Plus de 11 000 habitants du delta du Niger, producteur de pétrole au Nigeria, ont déposé une demande d’indemnisation contre Shell auprès de la Haute Cour de Londres, dans le cadre d’une longue affaire judiciaire visant à tester la responsabilité des entreprises multinationales dans les dommages environnementaux à l’étranger.
La réclamation des membres de la communauté Ogale s’ajoute à celle déposée par les membres de la communauté Bille en 2015 et porte le nombre total de villageois demandant une indemnisation à Shell à 13 652, a déclaré jeudi Leigh Day, le cabinet d’avocats britannique représentant les plaignants.
Les deux communautés affirment que les déversements de pétrole résultant des opérations de Shell dans la région ont contaminé l’eau potable, nui à la qualité de l’air et détruit les terres agricoles et les stocks de poissons.
L’affaire fait suite à une décision de la Cour suprême du Royaume-Uni en 2021 selon laquelle Shell, cotée au Royaume-Uni, exerçait un contrôle important sur sa filiale nigériane et pouvait être tenue légalement responsable devant un tribunal britannique. Shell avait fait valoir que l’affaire devait être entendue par les tribunaux nigérians.

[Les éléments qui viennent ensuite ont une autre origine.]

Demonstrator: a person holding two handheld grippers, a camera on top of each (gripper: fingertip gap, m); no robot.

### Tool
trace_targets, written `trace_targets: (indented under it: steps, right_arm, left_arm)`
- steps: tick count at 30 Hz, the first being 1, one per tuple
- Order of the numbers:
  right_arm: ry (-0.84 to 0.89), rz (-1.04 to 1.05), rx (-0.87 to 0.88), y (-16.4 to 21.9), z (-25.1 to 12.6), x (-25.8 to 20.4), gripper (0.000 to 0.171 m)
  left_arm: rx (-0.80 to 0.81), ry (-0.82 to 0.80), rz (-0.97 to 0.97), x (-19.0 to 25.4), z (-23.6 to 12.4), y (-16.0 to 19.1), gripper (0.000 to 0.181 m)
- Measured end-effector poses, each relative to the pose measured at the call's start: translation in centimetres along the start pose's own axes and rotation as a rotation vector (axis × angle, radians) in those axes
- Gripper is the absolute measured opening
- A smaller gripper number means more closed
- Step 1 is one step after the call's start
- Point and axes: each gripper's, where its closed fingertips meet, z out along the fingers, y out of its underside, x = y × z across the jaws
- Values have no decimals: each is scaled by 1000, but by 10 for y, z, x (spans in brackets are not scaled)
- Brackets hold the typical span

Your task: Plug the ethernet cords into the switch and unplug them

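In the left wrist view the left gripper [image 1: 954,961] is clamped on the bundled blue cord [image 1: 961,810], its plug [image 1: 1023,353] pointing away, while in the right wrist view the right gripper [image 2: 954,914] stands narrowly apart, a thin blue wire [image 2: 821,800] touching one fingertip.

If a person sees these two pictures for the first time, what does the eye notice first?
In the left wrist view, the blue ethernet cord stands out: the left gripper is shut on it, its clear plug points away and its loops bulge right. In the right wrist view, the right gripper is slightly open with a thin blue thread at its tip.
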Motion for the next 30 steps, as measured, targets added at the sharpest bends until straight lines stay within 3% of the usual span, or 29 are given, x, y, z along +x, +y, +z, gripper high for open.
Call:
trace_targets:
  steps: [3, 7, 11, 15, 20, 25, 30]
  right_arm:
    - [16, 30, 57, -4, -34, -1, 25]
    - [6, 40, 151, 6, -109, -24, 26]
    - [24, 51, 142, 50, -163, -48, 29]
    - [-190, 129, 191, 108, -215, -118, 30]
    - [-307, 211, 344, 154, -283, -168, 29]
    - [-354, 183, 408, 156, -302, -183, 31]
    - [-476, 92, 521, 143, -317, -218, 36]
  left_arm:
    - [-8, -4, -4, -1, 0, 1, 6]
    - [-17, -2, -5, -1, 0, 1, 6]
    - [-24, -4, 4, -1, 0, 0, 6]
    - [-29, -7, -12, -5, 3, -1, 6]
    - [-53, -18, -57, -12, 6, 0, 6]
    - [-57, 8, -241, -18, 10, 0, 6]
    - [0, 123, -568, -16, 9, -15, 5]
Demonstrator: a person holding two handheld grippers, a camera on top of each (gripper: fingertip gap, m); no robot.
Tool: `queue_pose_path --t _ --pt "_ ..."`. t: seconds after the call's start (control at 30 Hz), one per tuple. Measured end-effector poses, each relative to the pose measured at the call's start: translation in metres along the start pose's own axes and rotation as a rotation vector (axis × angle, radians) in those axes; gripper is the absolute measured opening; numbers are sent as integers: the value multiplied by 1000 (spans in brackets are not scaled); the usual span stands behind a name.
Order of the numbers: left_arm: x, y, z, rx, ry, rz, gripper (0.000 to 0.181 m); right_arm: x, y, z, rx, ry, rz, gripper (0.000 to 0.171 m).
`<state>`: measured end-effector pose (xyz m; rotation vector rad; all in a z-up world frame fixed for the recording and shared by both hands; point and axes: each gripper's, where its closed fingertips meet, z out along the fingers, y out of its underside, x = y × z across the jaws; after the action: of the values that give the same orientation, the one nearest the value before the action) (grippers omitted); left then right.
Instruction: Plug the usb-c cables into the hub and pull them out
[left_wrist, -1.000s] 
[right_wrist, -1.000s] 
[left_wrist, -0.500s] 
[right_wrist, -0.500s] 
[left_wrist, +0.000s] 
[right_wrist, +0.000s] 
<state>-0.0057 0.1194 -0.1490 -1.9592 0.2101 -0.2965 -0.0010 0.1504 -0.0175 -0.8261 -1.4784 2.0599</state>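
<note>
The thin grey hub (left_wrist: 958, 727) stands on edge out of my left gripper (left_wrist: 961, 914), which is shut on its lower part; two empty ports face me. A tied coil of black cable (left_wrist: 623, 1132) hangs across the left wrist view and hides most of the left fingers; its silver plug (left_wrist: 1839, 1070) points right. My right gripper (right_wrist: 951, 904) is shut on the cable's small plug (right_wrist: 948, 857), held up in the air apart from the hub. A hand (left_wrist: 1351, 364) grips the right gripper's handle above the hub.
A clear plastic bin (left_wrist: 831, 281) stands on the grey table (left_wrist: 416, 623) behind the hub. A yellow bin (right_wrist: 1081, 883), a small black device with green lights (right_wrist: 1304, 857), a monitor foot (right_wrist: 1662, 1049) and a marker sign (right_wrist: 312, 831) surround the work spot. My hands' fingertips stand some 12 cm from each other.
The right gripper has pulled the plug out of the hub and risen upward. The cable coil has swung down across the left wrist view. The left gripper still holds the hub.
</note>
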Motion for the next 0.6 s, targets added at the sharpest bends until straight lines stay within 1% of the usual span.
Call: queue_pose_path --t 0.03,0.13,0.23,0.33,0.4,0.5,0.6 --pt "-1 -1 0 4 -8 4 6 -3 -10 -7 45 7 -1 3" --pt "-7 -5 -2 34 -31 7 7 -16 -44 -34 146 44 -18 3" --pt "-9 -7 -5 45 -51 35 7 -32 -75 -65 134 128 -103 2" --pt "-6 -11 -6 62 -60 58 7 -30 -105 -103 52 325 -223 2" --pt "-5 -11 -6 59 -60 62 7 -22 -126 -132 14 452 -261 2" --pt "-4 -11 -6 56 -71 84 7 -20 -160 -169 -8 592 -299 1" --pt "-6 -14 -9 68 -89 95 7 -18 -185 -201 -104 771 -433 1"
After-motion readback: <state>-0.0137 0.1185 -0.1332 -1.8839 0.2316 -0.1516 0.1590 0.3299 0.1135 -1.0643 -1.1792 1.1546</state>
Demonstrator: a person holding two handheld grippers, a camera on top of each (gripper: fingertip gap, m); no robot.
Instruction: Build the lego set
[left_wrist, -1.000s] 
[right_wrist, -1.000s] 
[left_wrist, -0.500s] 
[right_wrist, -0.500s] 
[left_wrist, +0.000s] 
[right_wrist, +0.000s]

Les plaintes, qui devraient être jugées l’année prochaine, sont les dernières d’une série d’affaires judiciaires contre Shell pour son bilan environnemental au Nigeria. Ils pourraient créer un précédent pour la responsabilité des sociétés pétrolières et gazières internationales pour la pollution passée, en particulier alors que beaucoup cherchent à se départir d’actifs plus anciens alors qu’ils se tournent vers des formes d’énergie plus propres.
Shell a joué un rôle central dans le développement de l’industrie pétrolière nigériane, créant sa première entreprise dans le pays en 1936 et forant son premier puits réussi en 1956 à Oloibiri, à environ 100 km à l’ouest d’Ogale.
Par l’intermédiaire de sa filiale locale Shell Petroleum Development Company of Nigeria, ou SPDC, Shell produit près de 40 % du pétrole nigérian et exploite 6 000 km d’oléoducs et plus de 1 000 puits de production. Mais il a du mal à gérer les relations communautaires et à faire face aux marées noires, aux vols et au sabotage de ses actifs, en particulier dans le delta agité du Niger.
« Le delta du Niger était et reste un environnement opérationnel très complexe », a déclaré Shell dans une réponse par courrier électronique au Financial Times. « Nous pensons que les litiges ne font pas grand-chose pour résoudre le vrai problème. . . les déversements de pétrole dus au vol de pétrole brut, au raffinage illégal et au sabotage, auxquels SPDC est constamment confronté et qui causent le plus de dommages environnementaux.
Le Programme des Nations Unies pour l’environnement a conclu en 2011 que la contamination de l’eau potable en Ogoniland, une région qui comprend la communauté Ogale, représentait un « danger immédiat pour la santé publique » et a appelé SPDC à mener une vaste opération de nettoyage.
Shell a cessé la production de pétrole et de gaz en Ogoniland en 1993 au milieu des protestations de la communauté contre les dommages environnementaux, mais les pipelines SPDC traversent toujours la région. Un projet de nettoyage d’un milliard de dollars financé par Shell et la compagnie pétrolière nationale du Nigeria a depuis commencé mais a été embourbé dans des allégations de corruption et de mauvaise gestion.
Shell a déclaré au FT que SPDC « a et continuera à nettoyer et à assainir les zones touchées par les déversements de ses installations ». Cependant, l’entreprise fait valoir qu’elle ne peut être tenue responsable des dommages environnementaux en raison d’attaques contre ses infrastructures ou de vols de pétrole. Shell affirme également, entre autres arguments de sa défense, qu’elle ne peut être tenue responsable des déversements survenus plus de cinq ans avant la réclamation en raison des restrictions imposées par la loi nigériane.
La major de l’énergie cherche maintenant à sortir de ses opérations onshore dans le pays, mais a suspendu le processus de cession dans l’attente de son appel contre une amende distincte de 2 milliards de dollars infligée par un tribunal nigérian pour un déversement de pétrole présumé dans une autre affaire.
Dan Leader, un partenaire de Leigh Day, a déclaré que Shell semblait chercher à laisser le delta du Niger « libre de toute obligation légale de faire face à la dévastation causée par les marées noires » de ses infrastructures depuis de nombreuses décennies.
« À une époque où le monde se concentre sur la » transition juste « , cela soulève de profondes questions sur la responsabilité des entreprises de combustibles fossiles pour la pollution environnementale héritée et continue », a-t-il déclaré.